Western leaders on Thursday announced plans to launch further sanctions against Russia over its intervention in Ukraine even after Moscow said talks with Kiev could lead to a ceasefire in a five-month-old armed revolt by pro-Russian separatists in eastern Ukraine.
Attending a two-day NATO summit in Newport, Wales, the leaders demanded that Moscow withdraw its troops from Ukraine, but made clear that the military alliance would not use force to defend Ukraine, which is not a member, Reuters reported.
“We call on Russia to end its illegal and self-declared annexation of Crimea,” NATO secretary-general Anders Fogh Rasmussen told reporters after the 28 leaders met Ukrainian President Petro Poroshenko. “We call on Russia to pull back its troops from Ukraine and stop the flow of arms, fighters and funds to the separatists. We call on Russia to step back from confrontation and take the path of peace.”

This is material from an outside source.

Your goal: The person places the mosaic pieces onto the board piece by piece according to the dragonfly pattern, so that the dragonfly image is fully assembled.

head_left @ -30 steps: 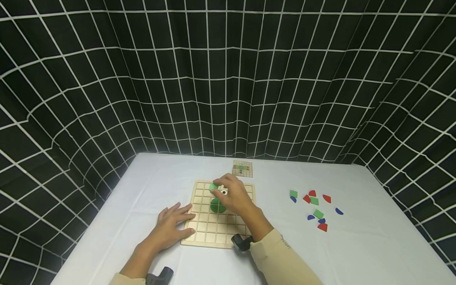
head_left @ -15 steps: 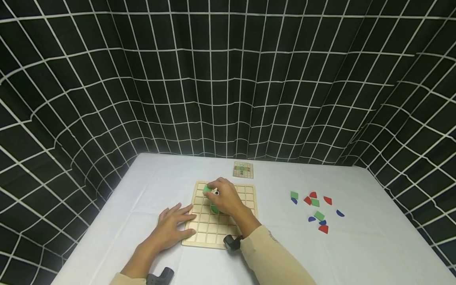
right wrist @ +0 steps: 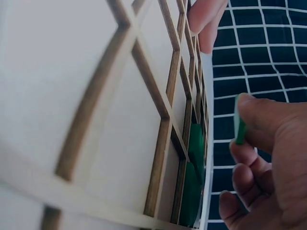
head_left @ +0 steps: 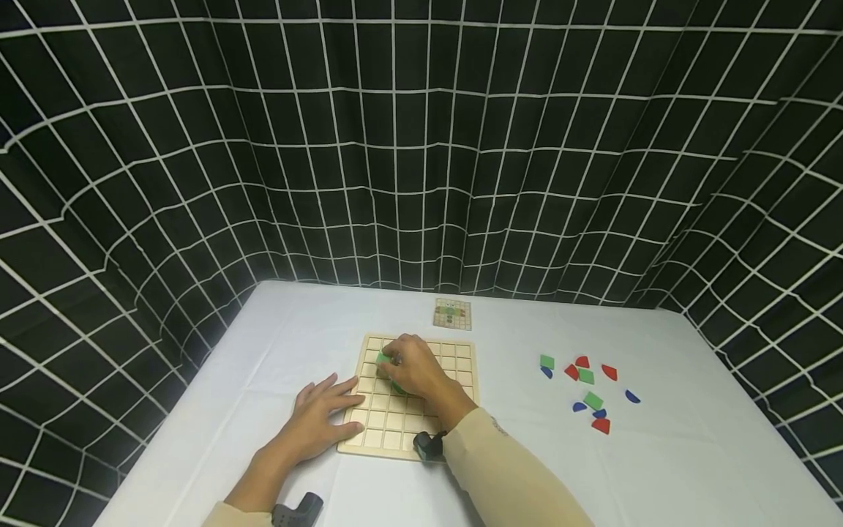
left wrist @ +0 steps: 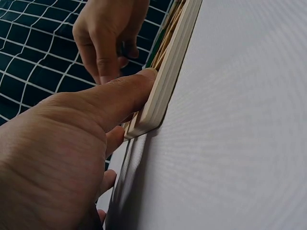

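Observation:
A light wooden board [head_left: 382, 439] with a raised grid lies on the white table. Against its left edge rests my left hand [head_left: 319, 419], fingers spread and the thumb [left wrist: 129, 91] on top of the rim. Over the board's upper left part, my right hand [head_left: 421, 375] pinches a small green tile [right wrist: 240, 122] between thumb and finger. In the right wrist view that tile is apart from the board. Dark green pieces [right wrist: 190, 196] sit in the grid cells below; in the head view my right hand mostly covers them.
Behind the board lies a small picture card [head_left: 451, 314] with a coloured grid design. To the right are several loose flat pieces: green squares [head_left: 593, 400], red quarter-round ones [head_left: 601, 425] and blue half-rounds [head_left: 632, 396]. A black curtain [head_left: 421, 161] with white lines surrounds the table.
My right hand has moved left with the green tile, then a little nearer the board's front. My left hand stays at the edge. The head view has shifted slightly.

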Motion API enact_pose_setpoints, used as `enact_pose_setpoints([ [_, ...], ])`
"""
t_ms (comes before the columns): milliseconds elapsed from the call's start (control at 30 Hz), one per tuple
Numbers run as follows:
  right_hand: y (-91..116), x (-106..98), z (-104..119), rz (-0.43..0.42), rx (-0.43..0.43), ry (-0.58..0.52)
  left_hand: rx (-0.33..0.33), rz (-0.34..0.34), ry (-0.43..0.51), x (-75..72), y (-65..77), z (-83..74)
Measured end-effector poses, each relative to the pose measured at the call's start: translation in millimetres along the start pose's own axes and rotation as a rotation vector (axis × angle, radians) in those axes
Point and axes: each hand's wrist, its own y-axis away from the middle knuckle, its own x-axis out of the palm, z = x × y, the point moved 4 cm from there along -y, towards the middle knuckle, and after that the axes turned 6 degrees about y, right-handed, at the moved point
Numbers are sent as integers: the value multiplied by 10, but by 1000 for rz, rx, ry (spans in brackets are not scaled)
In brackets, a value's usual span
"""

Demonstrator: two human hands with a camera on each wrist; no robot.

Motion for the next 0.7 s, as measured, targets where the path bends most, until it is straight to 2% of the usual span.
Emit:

German Chancellor Angela Merkel said the West was prepared to lend weight to those demands with further sanctions but also to talk to Moscow about a political solution, according to the news agency.
The sanctions would target Russia’s defense industry, state-owned banks and associates of President Vladimir Putin, BBC News reported.
Poroshenko, whose forces have suffered a string of setbacks in the last week, told reporters he would order a ceasefire on Friday if an agreement on a peace plan to end the war in eastern Ukraine is signed at talks in the Belarus capital of Minsk.
“The only thing we need now for peace and stability is just two main things: first, that Russia withdraw their troops, and second, to close the border,” he said, adding he was cautiously optimistic about Friday’s peace talks.
A NATO military officer said Moscow had “several thousand” combat troops and hundreds of tanks and armored vehicles operating in Ukraine. The Kremlin denies it has any forces fighting alongside the rebels.
The White House said US President Barack Obama and leaders of Germany, France, Britain and Italy agreed on the sidelines of the summit that Russia should face “increased costs” for its actions.
The NATO leaders also discussed how to tackle Islamic State militants who have captured swathes of Iraq and Syria, posing a new security threat on the alliance’s southeastern flank, and how to stabilize Afghanistan when NATO’s combat mission there expires at the end of the year, Reuters said.